Difference Between Anger and Narcissistic Rage
Usually, when people are driven to anger, it follows a series of emotional steps that gradually builds into anger. Everyone else in the vicinity can typically recognize the signs that someone is about to get mad. Not so for the narcissistic rage. It usually happens suddenly, often without any warning at all.
A general pattern for someone who displays anger is that they are stressed by some event or anxious over certain feelings. This then progresses into agitation or irritation, wherein they physically or verbally express some dissatisfaction or discomfort. Finally, they openly express frustration through facial and vocal cues or outright anger with loud or dramatic demonstrations.
The narcissist doesn’t follow this usual pattern of development. Once they are triggered, they can move directly into frustration or anger, which is then often eclipsed by full-blown rage. This signifies a loss of control beyond anger that might involve physical aggression or verbal abuse.
Explosive Rage versus Passive-Aggressive Rage
Narcissists also have two very different methods by which they express their rage. The grandiose narcissist will react with explosive and unpredictable rage, while the vulnerable narcissist often reacts with subtle, manipulative, and a desire to punish others emotionally.
In the first example, the grandiose narcissist often displays an explosive temper, blowing up in outrageous ways at the slightest provocation. This volatility often leads to physical confrontations with others or with objects. Explosive rage is violent, threatening, and should be taken seriously—remove yourself from the situation.

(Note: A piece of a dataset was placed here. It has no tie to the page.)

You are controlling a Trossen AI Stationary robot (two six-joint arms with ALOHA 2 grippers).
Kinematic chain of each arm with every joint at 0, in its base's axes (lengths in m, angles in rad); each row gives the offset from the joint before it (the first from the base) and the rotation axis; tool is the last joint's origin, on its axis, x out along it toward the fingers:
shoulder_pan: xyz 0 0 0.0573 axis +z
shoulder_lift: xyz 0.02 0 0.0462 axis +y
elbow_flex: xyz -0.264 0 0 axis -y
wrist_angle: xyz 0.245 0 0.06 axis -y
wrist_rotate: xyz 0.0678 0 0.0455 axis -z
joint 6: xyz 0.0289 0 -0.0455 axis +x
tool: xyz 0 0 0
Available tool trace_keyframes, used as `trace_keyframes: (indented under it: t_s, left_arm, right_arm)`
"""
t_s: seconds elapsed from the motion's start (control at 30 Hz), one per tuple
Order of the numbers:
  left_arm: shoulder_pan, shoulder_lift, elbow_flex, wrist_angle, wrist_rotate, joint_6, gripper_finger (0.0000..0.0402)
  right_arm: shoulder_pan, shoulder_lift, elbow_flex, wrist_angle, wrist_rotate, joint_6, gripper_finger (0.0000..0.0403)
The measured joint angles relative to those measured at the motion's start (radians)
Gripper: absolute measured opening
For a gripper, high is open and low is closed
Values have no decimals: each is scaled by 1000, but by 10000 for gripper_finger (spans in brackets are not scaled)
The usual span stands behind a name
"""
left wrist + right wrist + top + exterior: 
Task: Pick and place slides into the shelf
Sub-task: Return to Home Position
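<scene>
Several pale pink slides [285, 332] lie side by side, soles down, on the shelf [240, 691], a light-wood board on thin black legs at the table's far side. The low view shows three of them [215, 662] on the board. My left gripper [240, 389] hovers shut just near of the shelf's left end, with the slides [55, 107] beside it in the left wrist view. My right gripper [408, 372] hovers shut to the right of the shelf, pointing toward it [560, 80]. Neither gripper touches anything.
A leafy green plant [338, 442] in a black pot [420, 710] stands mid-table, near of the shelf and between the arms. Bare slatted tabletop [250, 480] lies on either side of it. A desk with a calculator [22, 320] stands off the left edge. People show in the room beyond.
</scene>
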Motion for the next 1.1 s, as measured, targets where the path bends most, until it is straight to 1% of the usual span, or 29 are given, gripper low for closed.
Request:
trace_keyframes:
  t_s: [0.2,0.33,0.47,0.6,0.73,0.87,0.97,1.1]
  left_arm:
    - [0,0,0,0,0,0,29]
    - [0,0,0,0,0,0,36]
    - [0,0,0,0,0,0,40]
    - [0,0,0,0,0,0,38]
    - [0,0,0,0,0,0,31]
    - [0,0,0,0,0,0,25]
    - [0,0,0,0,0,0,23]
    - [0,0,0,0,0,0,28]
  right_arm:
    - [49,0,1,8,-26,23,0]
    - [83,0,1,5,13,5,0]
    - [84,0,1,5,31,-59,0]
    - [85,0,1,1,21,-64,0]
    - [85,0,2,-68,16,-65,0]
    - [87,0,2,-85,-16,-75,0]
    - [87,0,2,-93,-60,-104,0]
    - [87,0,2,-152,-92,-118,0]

In the second case, the vulnerable narcissist will often express their rage via more manipulative ways. In an attempt to control the situation and everyone involved, this passive-aggressive display of rage will involve sulking, pouting, or the silent treatment for unreasonable periods of time. Basically, this is a quiet adult temper tantrum, performed until the narcissist gets their demands met.
Unreasonable Demands and Thwarted Attention
So, what triggers a narcissist’s rage? There are many potential causes, though a few general categories are almost certainly going to result in a raging response. Any affront to their exaggerated confidence and inflated ego, whatever the form, will almost certainly trigger a rage response.
First, when the narcissist’s demands, however unreasonable, are not met, they can fly into a rage like a spoiled child. The same applies to their reaction over being criticized, even if that criticism is constructive and offered with kindness. They cannot stand it when they aren’t catered to.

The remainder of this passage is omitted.